About this task | All of the lines below should be output exactly as shown.

Data shown |
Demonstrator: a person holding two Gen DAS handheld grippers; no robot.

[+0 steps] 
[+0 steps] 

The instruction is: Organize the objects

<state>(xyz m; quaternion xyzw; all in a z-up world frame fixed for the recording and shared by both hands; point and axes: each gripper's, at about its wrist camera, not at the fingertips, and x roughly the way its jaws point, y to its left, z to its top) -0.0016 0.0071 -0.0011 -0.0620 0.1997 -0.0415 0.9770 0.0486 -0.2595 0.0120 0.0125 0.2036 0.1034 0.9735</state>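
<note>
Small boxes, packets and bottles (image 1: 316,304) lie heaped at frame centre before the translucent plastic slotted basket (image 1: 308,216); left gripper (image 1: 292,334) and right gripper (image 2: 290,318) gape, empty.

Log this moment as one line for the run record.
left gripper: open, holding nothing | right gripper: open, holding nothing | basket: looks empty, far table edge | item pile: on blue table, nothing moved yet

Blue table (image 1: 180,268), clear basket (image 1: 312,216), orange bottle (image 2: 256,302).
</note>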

Exercise response |
Demonstrator: a person holding two Gen DAS handheld grippers; no robot.

[+0 steps] 
[+0 steps] 

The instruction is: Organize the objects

<state>(xyz m; quaternion xyzw; all in a z-up world frame fixed for the recording and shared by both hands; point and axes: each gripper's, at about its wrist camera, not at the fingertips, and x roughly the way its jaws point, y to its left, z to its top) -0.0016 0.0071 -0.0011 -0.0620 0.1997 -0.0415 0.9770 0.0486 -0.2595 0.0120 0.0125 0.2036 0.1034 0.9735</state>
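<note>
Small boxes, packets and bottles (image 1: 316,304) lie heaped at frame centre before the translucent plastic slotted basket (image 1: 308,216); left gripper (image 1: 292,334) and right gripper (image 2: 290,318) gape, empty.

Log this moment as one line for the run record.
left gripper: open, holding nothing | right gripper: open, holding nothing | basket: looks empty, far table edge | item pile: on blue table, nothing moved yet

Blue table (image 1: 180,268), clear basket (image 1: 312,216), orange bottle (image 2: 256,302).
</note>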

Nothing remains to add to the output.